Mirando la realidad que nos envuelve da la impresión que el término intolerancia ha pasado de estar en las estanterías de productos especiales de los hipermercados y las cartas de los restaurantes a figurar como plato estrella en el menú mediático y político tanto nacional como internacional. La descalificación gruesa, la media verdad, la agresividad verbal incontrolada, la amenaza permanente están convirtiéndose un lugar común al que no se debería acostumbrar la ciudadanía.

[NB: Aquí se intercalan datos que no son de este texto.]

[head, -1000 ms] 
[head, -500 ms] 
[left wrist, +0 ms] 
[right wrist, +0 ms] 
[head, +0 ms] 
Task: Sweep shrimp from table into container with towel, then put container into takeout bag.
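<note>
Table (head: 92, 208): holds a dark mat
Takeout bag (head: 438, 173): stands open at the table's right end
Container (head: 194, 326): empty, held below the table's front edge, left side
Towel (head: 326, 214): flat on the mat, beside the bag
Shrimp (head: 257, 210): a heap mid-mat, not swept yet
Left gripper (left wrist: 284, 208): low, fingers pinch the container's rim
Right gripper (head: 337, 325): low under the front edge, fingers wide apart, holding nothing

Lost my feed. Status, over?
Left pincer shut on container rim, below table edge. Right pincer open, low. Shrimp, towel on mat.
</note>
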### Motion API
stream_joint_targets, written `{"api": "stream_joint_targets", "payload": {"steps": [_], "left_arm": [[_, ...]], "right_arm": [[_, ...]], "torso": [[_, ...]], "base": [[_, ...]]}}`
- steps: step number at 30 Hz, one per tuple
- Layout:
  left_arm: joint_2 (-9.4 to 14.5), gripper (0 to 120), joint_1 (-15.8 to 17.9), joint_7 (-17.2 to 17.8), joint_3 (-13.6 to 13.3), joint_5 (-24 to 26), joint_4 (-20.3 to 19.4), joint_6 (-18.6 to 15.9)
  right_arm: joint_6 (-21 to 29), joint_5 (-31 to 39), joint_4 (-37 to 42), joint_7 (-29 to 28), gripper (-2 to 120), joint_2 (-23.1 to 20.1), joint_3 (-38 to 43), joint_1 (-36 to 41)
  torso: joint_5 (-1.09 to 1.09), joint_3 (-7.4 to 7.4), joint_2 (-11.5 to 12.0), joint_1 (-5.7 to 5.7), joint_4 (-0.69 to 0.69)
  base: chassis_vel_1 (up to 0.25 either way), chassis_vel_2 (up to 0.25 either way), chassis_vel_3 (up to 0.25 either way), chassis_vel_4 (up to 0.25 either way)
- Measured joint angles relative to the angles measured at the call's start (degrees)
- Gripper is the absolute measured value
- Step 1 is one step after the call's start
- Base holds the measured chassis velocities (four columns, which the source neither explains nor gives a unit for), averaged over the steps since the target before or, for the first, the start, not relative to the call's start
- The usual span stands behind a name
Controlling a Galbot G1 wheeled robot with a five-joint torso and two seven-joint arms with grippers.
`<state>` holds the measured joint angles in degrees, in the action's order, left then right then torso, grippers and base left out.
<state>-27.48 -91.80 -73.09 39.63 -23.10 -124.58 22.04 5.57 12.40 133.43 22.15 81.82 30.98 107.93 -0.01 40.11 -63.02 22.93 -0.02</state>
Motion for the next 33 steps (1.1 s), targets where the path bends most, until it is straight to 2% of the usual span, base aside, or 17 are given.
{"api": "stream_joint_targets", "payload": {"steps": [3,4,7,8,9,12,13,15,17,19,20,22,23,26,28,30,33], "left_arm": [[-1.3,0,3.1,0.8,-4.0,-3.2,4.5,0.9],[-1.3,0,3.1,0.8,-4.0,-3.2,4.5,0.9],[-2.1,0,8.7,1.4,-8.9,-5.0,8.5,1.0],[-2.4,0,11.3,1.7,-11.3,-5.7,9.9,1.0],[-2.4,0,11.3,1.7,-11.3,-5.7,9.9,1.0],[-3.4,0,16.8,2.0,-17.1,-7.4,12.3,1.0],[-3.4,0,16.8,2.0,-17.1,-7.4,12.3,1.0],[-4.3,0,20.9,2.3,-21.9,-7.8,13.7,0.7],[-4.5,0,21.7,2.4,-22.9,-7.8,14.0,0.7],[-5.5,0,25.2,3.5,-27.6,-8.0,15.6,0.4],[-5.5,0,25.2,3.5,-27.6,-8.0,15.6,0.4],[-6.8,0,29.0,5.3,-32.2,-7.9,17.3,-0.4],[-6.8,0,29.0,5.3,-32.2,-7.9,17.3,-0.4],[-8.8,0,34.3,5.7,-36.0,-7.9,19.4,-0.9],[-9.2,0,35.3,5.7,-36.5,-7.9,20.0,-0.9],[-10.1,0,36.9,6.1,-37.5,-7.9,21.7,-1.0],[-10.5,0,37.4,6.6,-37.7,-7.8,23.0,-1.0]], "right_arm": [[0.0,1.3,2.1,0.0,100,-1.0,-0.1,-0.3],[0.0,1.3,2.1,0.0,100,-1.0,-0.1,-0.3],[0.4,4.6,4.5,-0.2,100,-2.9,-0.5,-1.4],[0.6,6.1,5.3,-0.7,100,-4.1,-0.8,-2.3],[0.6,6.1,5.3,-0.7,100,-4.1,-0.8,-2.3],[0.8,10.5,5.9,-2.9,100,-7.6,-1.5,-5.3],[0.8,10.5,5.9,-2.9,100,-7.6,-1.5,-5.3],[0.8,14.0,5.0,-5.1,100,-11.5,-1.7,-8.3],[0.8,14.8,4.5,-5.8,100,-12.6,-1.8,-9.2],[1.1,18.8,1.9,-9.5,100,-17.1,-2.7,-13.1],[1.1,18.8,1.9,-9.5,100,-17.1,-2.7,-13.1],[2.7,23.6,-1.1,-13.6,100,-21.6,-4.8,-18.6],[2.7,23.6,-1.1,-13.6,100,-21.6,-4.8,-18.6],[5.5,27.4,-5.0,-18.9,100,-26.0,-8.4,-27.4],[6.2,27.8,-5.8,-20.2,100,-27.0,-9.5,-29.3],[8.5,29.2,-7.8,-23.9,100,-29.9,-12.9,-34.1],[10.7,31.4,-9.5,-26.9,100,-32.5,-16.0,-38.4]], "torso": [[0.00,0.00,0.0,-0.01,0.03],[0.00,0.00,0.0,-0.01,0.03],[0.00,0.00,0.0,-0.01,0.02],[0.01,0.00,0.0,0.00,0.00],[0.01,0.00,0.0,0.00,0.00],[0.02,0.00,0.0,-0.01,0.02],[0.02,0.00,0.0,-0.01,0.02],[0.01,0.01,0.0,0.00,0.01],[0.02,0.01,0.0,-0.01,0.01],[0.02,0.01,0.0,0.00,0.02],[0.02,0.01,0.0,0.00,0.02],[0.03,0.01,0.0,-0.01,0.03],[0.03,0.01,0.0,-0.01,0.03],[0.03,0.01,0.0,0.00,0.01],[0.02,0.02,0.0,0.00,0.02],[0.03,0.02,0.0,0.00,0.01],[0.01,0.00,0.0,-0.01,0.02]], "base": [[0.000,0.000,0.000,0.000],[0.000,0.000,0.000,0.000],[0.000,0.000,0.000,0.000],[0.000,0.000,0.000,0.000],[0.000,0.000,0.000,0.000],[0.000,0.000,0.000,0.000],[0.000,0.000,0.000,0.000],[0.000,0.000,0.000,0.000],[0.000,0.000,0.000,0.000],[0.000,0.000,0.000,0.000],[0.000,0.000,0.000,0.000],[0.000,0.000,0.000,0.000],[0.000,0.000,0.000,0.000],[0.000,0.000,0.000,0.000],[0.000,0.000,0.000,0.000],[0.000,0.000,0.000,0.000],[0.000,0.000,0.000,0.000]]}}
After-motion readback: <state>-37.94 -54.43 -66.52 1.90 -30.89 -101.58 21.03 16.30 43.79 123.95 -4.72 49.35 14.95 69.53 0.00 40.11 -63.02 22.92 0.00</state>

Sobrecoge de tan impúdica intolerancia el odio al que piensa distinto, al que es distinto. El burdo desparpajo con que expande el alarmismo, el miedo, la amenaza, por medios de comunicación y redes sociales para consumo y réplica de seguidores ávidos de emociones, al tiempo que otros ciudadanos, probablemente la mayoría, asisten entre avergonzados, asustados y atónitos al lamentable espectáculo que se desarrolla ante sus propios ojos.
Es precisamente ese sentimiento de miedo, de asombro, de vergüenza ajena, de no querer ver, que invita al repliegue y a una mal entendida prudencia el que da alas a los azuzadores del miedo, a esos autoproclamados defensores de las tradiciones y esencias a los que Joan Manuel Serrat, dedica su canción ‘Los macarras de la moral’.
“Anunciando apocalipsis
van de salvadores
y se les dejas te pierden
infaliblemente.
Manipulan nuestros sueños
y nuestros temores
sabedores de que el miedo
nunca es inocente”.
Primo Levi, en su libro ‘Los hundidos y los salvados’ habla de una moral sedentaria y casera que tiende a ignorar el peligro y elaborar verdades útiles para sobrevivir. Una moral que se va construyendo cada día a partir de silencios, renuncias y autojustificaciones. Sin embargo, conviene no olvidar que mientras estamos ocupados en construir esas murallas, el monstruo de la intolerancia sigue avanzando y frente a él solo cabe la asertividad y la firmeza: la democracia, los derechos humanos y la convivencia pacífica están en juego.